We congratulate Mr. George Oppong Weah, 51, on his stunning victory in the presidential election run-off in Liberia, having won 13 of the 15 counties in the country and 61.5 per cent of the votes cast. We commend his opponent, Liberia’s Vice President Joseph Boakai, 73, for his gallantry in conceding the election and congratulating the victor. It is reassuring that Boakai went further to dispel the suggestion of any future legal challenge.
That is as it should be in a clean, free and fair election. We, therefore, congratulate the people of Liberia for a peaceful democratic exercise and for building on their democracy after decades of dictatorship and nearly 15 years of civil war and social strife.
George Weah is something of a prodigy. Arsene Wenger, who took him to Europe in 1988 for the first time, could not help but recall the humble boy picked up from Clara Town slum where he grew up, an hour away from Liberia’s capital, Monrovia. He appeared in Monaco, unknown, looking lost and unsure of anything but his mental and physical strength, plus a determination to succeed. In seven short years, he had worked himself to the pinnacle of global football by winning the FIFA World Footballer of the Year and the Ballon D’Or, becoming the first and, till date, the only African to win those laurels. That year, he also won the European Footballer of the Year Award and was named the African Footballer of the Year. The following year, 1996, he was named the African Footballer of the Century.
Weah demonstrated that football is, first and foremost, a mental contest to which physical strength is an essential complement. In his most sensational goal in Italy against Verona, he ran the whole length of the field, beating seven defenders. So much has been said about his skills – his speed, dribbling ability and clinical finishing – such that FIFA describes him as “the precursor of the multi-functional strikers of today.” It is in recognition of his skills that he is on Pele’s list of the “World’s 100 greatest living players.”
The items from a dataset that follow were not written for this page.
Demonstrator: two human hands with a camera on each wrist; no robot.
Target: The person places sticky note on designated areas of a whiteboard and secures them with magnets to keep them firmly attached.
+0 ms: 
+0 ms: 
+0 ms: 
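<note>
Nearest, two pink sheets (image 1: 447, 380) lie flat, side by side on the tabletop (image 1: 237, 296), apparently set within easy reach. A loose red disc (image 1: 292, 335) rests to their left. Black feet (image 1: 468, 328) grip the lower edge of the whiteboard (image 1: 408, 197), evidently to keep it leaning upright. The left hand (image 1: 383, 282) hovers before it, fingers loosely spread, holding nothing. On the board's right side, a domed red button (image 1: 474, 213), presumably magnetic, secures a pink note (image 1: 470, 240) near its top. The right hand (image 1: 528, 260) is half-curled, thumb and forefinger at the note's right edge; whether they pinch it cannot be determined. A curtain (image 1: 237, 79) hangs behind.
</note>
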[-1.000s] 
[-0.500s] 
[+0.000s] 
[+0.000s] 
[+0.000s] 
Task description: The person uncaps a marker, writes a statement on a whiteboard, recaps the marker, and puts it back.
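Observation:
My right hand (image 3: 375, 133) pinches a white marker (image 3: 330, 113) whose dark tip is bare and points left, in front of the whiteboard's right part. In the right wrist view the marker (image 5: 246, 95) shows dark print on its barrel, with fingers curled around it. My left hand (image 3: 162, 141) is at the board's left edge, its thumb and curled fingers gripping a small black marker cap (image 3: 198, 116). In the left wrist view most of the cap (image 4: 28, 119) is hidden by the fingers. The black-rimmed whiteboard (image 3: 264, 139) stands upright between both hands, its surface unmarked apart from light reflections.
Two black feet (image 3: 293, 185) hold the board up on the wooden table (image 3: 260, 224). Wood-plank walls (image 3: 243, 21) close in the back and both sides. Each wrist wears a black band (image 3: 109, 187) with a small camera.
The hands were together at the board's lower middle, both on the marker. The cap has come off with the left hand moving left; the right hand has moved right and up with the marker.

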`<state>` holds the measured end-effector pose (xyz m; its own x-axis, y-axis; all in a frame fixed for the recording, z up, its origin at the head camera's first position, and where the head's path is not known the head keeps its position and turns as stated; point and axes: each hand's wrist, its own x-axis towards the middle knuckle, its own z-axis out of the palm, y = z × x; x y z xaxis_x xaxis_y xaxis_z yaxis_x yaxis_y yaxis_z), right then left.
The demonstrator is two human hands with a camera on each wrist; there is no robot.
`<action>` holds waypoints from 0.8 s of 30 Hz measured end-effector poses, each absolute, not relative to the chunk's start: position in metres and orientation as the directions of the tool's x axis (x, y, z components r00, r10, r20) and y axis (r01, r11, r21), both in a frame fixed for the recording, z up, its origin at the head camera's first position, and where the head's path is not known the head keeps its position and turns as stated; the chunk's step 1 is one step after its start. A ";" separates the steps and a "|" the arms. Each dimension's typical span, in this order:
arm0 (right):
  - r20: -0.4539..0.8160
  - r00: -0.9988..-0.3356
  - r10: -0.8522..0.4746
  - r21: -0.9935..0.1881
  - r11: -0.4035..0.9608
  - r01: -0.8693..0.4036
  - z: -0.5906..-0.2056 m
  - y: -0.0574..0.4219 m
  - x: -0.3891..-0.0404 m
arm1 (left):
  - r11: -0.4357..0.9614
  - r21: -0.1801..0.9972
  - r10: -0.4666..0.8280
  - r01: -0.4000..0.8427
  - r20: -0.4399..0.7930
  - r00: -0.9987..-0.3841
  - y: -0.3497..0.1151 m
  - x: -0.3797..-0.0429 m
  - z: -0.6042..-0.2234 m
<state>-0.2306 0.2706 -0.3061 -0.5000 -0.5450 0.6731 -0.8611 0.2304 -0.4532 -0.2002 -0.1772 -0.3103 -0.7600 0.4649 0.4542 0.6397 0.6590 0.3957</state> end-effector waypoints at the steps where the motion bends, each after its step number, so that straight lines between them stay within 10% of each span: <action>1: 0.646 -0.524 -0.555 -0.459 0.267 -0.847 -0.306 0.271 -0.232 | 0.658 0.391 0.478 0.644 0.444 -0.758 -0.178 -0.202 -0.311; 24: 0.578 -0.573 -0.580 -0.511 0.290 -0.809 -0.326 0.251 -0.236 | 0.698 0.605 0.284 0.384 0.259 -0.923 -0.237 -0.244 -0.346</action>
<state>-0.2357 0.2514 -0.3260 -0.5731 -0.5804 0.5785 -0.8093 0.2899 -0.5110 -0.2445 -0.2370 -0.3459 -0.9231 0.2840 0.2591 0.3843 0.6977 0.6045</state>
His return to “adult education” after his soccer career shows a motivated man who knows the value of education, a model sportsman who after all those enviable attainments, humbled himself to return to sit for his school certificate in 2006, then went ahead to seek tertiary education till he obtained a Master’s degree.
We think Weah is probably one of the best prepared Africans for the post he has been elected into. Having been raised in a slum, he would have no excuse not to understand the needs of the poor. Having been in the Senate, he cannot but be familiar with the workings of the legislature. He was always considered a man with a good heart. Even while he was still playing in Europe, he was so committed to Liberia, he was willing to pay his own money to help the national team when the government was unable to do so. He is considered a man of peace and his attitude to politics is considered exemplary. In the 2005 presidential election, he was narrowly beaten by the incumbent Mrs. Ellen Johnson Sirleaf, yet after the elections, he did not have a rancorous relationship with her.
Weah’s job is well cut out for him. He has to build on the efforts of the outgoing president. He must consolidate the peace which has prevailed during the years of democratic rule. He must work harder on the provision of essential infrastructure. Liberia has been able to attract a great deal of international understanding and sympathy, and he must explore the enormous goodwill the country enjoys to boost electricity supply and other facilities which are now in short supply. His victory should be an inspiration for African youths. He must realise that Africa’s eyes are keenly watching how well he justifies the responsibilities placed upon him by his election.